▶ **What is being asked**:
Give back each line of the listing below that contains the string "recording".

* * * * * * * * *

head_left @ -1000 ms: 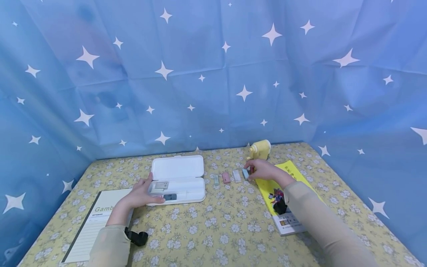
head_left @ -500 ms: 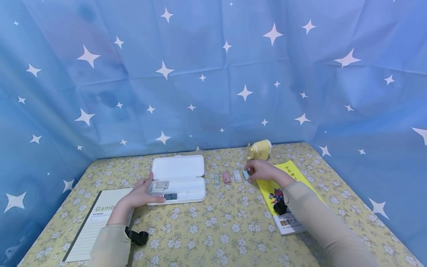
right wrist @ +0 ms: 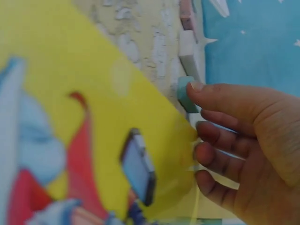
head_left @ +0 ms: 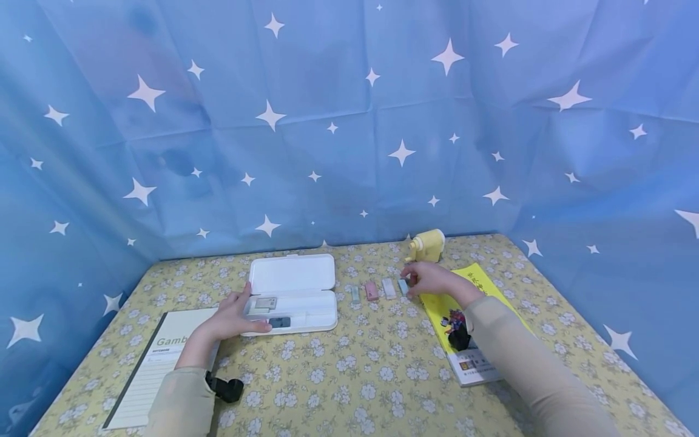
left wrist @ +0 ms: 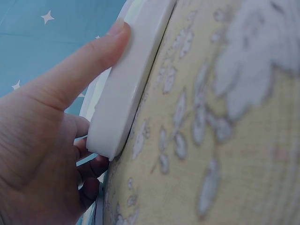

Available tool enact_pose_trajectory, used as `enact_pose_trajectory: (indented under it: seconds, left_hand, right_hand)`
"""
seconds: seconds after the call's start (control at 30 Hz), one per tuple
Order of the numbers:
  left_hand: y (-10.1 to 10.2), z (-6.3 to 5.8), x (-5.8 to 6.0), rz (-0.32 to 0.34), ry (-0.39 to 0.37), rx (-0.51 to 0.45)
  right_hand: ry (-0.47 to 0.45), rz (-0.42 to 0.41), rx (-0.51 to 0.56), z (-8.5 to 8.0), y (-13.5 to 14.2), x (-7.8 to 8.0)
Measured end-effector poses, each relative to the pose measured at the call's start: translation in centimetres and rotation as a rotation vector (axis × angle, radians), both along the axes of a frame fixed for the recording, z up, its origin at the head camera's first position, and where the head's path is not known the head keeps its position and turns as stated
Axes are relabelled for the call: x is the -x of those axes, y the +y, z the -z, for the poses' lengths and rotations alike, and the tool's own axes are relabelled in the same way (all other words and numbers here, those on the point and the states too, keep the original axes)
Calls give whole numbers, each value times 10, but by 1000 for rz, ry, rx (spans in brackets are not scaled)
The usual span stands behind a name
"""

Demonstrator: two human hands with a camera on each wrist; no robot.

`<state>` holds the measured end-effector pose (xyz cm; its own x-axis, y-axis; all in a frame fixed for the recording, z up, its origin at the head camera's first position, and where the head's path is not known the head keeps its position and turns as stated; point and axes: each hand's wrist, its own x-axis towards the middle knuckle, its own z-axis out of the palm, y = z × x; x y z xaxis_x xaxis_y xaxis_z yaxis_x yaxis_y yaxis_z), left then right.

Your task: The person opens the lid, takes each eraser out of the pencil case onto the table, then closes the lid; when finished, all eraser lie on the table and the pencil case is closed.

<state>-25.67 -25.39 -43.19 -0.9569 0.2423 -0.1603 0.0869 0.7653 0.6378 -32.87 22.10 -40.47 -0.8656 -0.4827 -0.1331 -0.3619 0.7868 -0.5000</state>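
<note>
My left hand (head_left: 232, 317) holds the left end of an open white pencil case (head_left: 319, 312), thumb along its front wall and the other fingers around the left side. Inside the case lie a pale grey eraser (head_left: 266, 303) and a dark one, the dark eraser (head_left: 281, 322) near the thumb. My right hand (head_left: 431, 279) pinches a blue-green eraser (head_left: 403, 286) standing at the right end of a row on the table. In the right wrist view the thumb touches this teal eraser (right wrist: 185, 93); the index fingertip is partly hidden. Leftward in the row are a white eraser (head_left: 389, 289), a pink eraser (head_left: 371, 291) and a pale green eraser (head_left: 355, 295).
A yellow pencil sharpener (head_left: 428, 245) with a crank stands behind my right hand. Under the right forearm lies a yellow book (head_left: 437, 312). A notebook (head_left: 158, 370) lies partly under the left forearm. The flowered tablecloth (head_left: 338, 388) reaches back to a blue starred curtain (head_left: 349, 152).
</note>
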Motion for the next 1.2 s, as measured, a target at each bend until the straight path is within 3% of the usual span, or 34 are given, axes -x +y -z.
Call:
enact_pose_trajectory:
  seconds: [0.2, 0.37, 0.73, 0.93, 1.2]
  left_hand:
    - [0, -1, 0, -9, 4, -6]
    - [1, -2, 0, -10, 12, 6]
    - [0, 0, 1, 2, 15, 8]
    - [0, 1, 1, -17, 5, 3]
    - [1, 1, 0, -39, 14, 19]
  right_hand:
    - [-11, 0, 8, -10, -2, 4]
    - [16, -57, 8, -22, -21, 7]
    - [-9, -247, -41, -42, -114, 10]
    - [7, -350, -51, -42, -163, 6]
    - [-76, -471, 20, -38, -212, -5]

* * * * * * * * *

▶ **Task result**:
Measured end-effector poses, each relative to the pose measured at the call's start: translation in centimetres and rotation as a rotation vector (axis × angle, radians), both along the axes of a frame fixed for the recording, z up, its origin at the head camera's first position, and where the head's path is not known the head keeps its position and turns as stated
`<state>` holds the measured end-effector pose (xyz cm; its own x-axis, y-axis; all in a frame fixed for the recording, z up, its origin at the head camera's first position, and where the head's path is not known the head keeps its position and turns as stated; point and axes: each hand's wrist, its own x-axis towards the middle knuckle, its own z-axis out of the palm, y = z × x; x y z xaxis_x xaxis_y xaxis_z yaxis_x yaxis_y yaxis_z), left then right.

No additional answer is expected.